> REQUIRED WORK
The result should be the listing below, restated exactly, with its pictures left out.

- - -

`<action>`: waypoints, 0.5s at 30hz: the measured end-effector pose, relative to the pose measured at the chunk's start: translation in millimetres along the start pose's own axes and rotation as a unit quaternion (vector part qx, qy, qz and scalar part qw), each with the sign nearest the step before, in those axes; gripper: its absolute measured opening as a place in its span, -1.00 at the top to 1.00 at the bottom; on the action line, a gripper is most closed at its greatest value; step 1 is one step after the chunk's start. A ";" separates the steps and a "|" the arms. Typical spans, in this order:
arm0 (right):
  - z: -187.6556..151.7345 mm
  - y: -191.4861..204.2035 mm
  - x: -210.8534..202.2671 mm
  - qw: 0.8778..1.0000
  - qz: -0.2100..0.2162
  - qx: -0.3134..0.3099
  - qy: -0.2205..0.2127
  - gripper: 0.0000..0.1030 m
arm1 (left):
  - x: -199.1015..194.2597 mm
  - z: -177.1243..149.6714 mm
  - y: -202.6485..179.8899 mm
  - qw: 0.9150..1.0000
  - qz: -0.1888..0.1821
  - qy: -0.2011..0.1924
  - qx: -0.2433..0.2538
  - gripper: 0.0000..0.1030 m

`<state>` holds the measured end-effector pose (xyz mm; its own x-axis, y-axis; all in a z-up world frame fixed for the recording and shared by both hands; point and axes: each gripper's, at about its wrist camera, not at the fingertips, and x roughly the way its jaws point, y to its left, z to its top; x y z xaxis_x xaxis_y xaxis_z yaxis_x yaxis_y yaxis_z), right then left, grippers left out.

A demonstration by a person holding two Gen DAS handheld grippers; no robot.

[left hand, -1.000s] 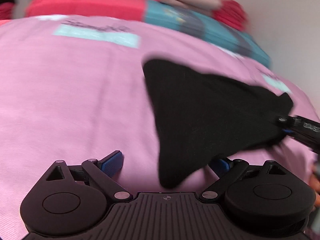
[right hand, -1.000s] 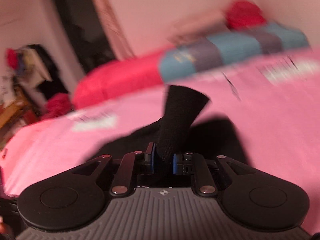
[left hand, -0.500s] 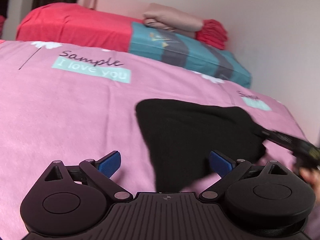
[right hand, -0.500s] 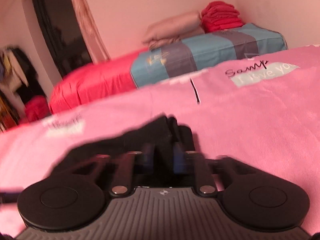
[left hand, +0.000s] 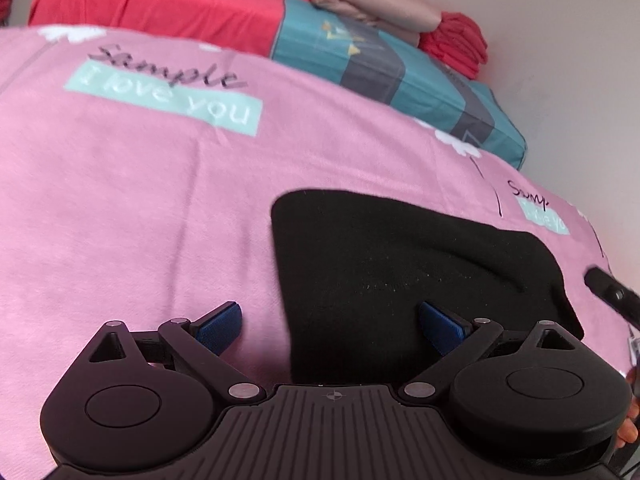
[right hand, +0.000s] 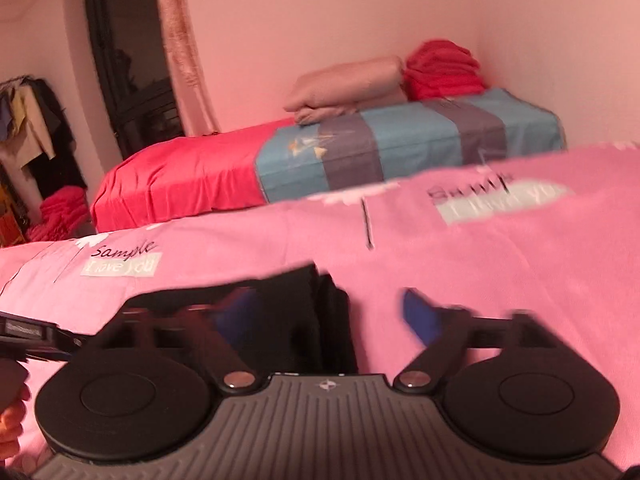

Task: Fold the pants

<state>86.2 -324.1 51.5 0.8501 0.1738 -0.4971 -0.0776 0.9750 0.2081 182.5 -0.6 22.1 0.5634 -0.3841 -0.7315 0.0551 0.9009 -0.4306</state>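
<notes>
Right gripper [right hand: 328, 312] fingers motion-blurred, blue pads smeared. Near edge of black pants [left hand: 400, 280] hidden behind left gripper [left hand: 330, 322] body. Right gripper tip [left hand: 608, 292] cut off at frame edge in left view. Hand [right hand: 12, 408] cropped at left edge. Far sheet print [right hand: 500, 196] blurred, unreadable.

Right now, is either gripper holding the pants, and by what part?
Neither. The right gripper has just opened and released the black pants; the left gripper is open too.

The pants [left hand: 404, 280] are showing plain black on a pink bedspread [left hand: 160, 208] printed with mint labels and black script; both tongs are wearing blue pads [left hand: 220, 326].
</notes>
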 end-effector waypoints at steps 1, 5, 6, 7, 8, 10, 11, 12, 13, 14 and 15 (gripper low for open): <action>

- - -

> ANSWER BOX
`<action>`: waypoints, 0.5s at 30hz: the measured end-effector pose, relative to the pose measured at the chunk's start: translation in millimetres along the start pose's own axes and rotation as a unit quaternion (vector part qx, qy, qz and scalar part qw), each with the sign nearest the step before, in those axes; gripper: its absolute measured opening as a place in its span, -1.00 at the top to 1.00 at the bottom; on the action line, a gripper is most closed at its greatest value; step 1 is one step after the chunk's start. A ";" separates the steps and a "|" the arms. Typical spans, in this order:
arm0 (right):
  - z: -187.6556..151.7345 mm
  - y: -191.4861..204.2035 mm
  - x: -210.8534..202.2671 mm
  - qw: 0.8778..1.0000
  - qz: -0.2100..0.2162
  - qx: -0.3134..0.3099
  - qy: -0.2205..0.2127
  - gripper: 0.0000..0.1030 m
arm1 (left):
  - x: -199.1015..194.2597 mm
  - z: -177.1243..149.6714 mm
  - y: -202.6485..179.8899 mm
  - qw: 0.9150..1.0000
  - qz: -0.1888..0.1821
  - qy: -0.2011..0.1924
  - qx: -0.2433..0.2538
  - gripper: 0.0000..0.1030 m

`<state>` holds the measured end-effector pose (xyz mm; its own x-axis, y-axis; all in a z-up world frame fixed for the recording and shared by both hands; point and axes: each gripper's, at about its wrist camera, not at the fingertips, and x roughly the way its jaws point, y to its left, z to its top; x y z xaxis_x xaxis_y xaxis_z yaxis_x yaxis_y yaxis_z), right then left, grippers left out.

A demonstration by a person holding two Gen DAS handheld grippers; no robot.

[left hand, -1.000s] 
[right hand, -1.000s] 
[left hand, -0.500s] 
[right hand, -0.500s] 
[left hand, +0.000s] 
[right hand, +0.000s] 

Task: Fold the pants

<state>86.2 -324.1 51.5 0.8501 0.1738 -0.4971 -0.0776 0.9750 0.2081 182.5 -0.6 22.1 0.5634 -0.3841 -0.7315 0.0551 0.9009 -0.4306</state>
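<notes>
Right gripper [right hand: 328, 312] fingers motion-blurred, blue pads smeared. Near edge of black pants [left hand: 400, 280] hidden behind left gripper [left hand: 330, 322] body. Right gripper tip [left hand: 608, 292] cut off at frame edge in left view. Hand [right hand: 12, 408] cropped at left edge. Far sheet print [right hand: 500, 196] blurred, unreadable.

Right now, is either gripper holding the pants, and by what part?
Neither. The right gripper has just opened and released the black pants; the left gripper is open too.

The pants [left hand: 404, 280] are showing plain black on a pink bedspread [left hand: 160, 208] printed with mint labels and black script; both tongs are wearing blue pads [left hand: 220, 326].
</notes>
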 end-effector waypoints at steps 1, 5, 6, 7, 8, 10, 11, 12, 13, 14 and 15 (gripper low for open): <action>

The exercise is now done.